Ehen!
- Pronunciation: /e.hɛn/
- Origin: Nigerian slang
- Meaning: Exclamation with various contextual interpretations

= Ehen! =

Nigerian slang exclamation

Ehen! is an exclamation in Nigerian slang that holds diverse meanings based on its context within a conversation. The term is commonly used in informal conversations and has become an integral part of Nigerian spoken language.

== Etymology and usage ==
The origin of "Ehen!" can be traced to the Nigerian Pidgin language, which developed as a result of linguistic interactions between various ethnic groups, local languages, and English.

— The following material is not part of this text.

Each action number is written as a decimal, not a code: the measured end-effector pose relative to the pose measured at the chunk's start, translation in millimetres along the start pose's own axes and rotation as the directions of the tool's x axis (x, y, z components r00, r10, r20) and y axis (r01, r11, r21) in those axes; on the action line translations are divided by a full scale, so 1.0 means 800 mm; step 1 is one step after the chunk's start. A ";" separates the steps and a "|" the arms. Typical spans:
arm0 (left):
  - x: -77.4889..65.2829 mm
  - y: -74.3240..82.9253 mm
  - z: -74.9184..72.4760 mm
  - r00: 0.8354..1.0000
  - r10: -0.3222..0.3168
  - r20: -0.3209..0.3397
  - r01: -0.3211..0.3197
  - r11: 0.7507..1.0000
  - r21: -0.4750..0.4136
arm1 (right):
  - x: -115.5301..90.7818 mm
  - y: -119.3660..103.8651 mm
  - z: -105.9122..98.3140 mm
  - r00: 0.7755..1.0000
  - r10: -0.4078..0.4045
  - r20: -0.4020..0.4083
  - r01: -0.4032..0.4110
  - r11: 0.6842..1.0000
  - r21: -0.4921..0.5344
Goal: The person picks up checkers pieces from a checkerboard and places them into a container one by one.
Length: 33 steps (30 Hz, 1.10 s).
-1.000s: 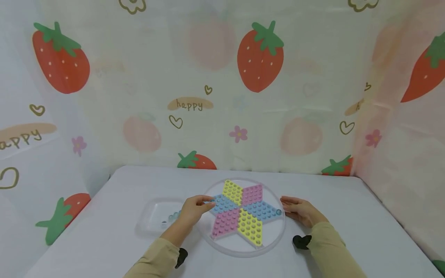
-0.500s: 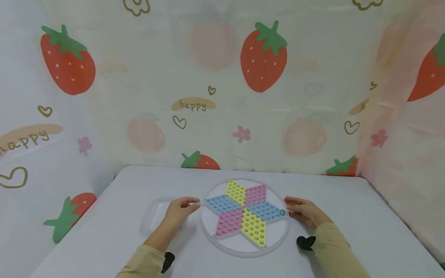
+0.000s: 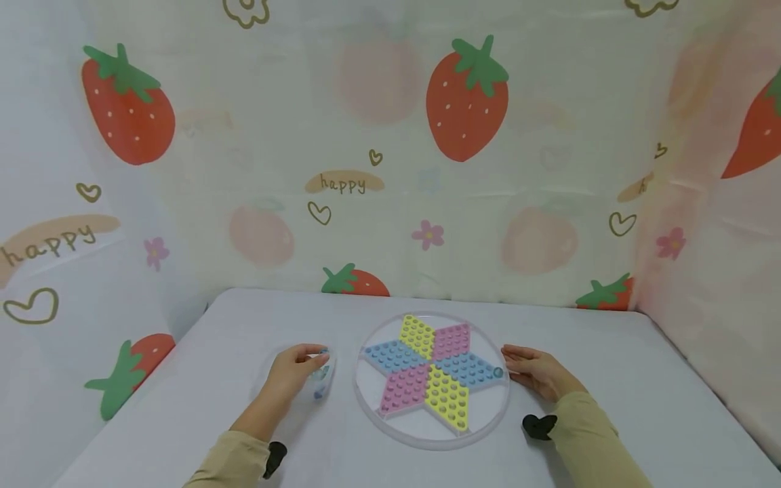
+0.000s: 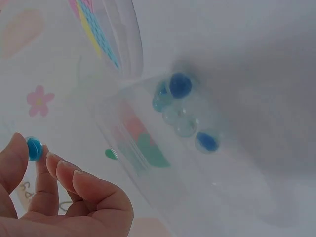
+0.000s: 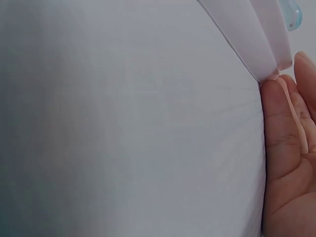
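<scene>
Between thumb and fingertip, my left hand point(image 3: 287, 373) pinches a blue glass marble point(image 4: 34, 149), held over the clear plastic tray point(image 4: 140, 182). Several clear and blue marbles point(image 4: 185, 126) lie in that tray, partly covered by the hand in the head view. To the right is a round Chinese checkers board point(image 3: 421, 444) with a pink, yellow and blue star. One marble point(image 3: 497, 373) sits at its right blue tip. My right hand point(image 3: 539, 373) rests by the board's right rim, its fingers fairly straight and fingertips right at the edge.
A white-covered table point(image 3: 610, 379) carries the board and the tray. Behind it hangs a strawberry-print cloth point(image 3: 466, 102), which also runs along both sides.
My left hand has moved left, from the board's left blue tip to over the tray, with the marble pinched in it. The right hand has stayed at the rim.
</scene>
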<state>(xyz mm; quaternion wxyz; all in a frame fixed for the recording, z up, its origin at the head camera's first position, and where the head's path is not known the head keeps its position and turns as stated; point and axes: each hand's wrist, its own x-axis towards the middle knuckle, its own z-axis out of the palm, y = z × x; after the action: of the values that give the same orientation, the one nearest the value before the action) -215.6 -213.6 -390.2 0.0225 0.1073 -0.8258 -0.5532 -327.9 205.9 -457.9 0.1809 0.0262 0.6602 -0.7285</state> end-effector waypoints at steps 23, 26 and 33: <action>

The term itself is an onomatopoeic representation of a vocalized pause, often used to draw attention or signify understanding.

=== Interpretations ===

- Expression of Understanding: "Ehen!" can indicate that the speaker has grasped the point being made by another person, similar to saying "I get it" or "I understand."
- Agreement: It can also signify agreement, akin to saying "yes," "I agree," or "that's right."
- Prompt to Continue: In some instances, "Ehen!" serves as an encouragement for the speaker to continue their narrative, equivalent to "go on" or "continue."
- Transition: It can be used to transition between topics or thoughts, like "as I was saying" or "that reminds me."

== In popular culture ==
The term "Ehen!" has also found its way into Nigerian literature, music, movies, and other forms of artistic expression.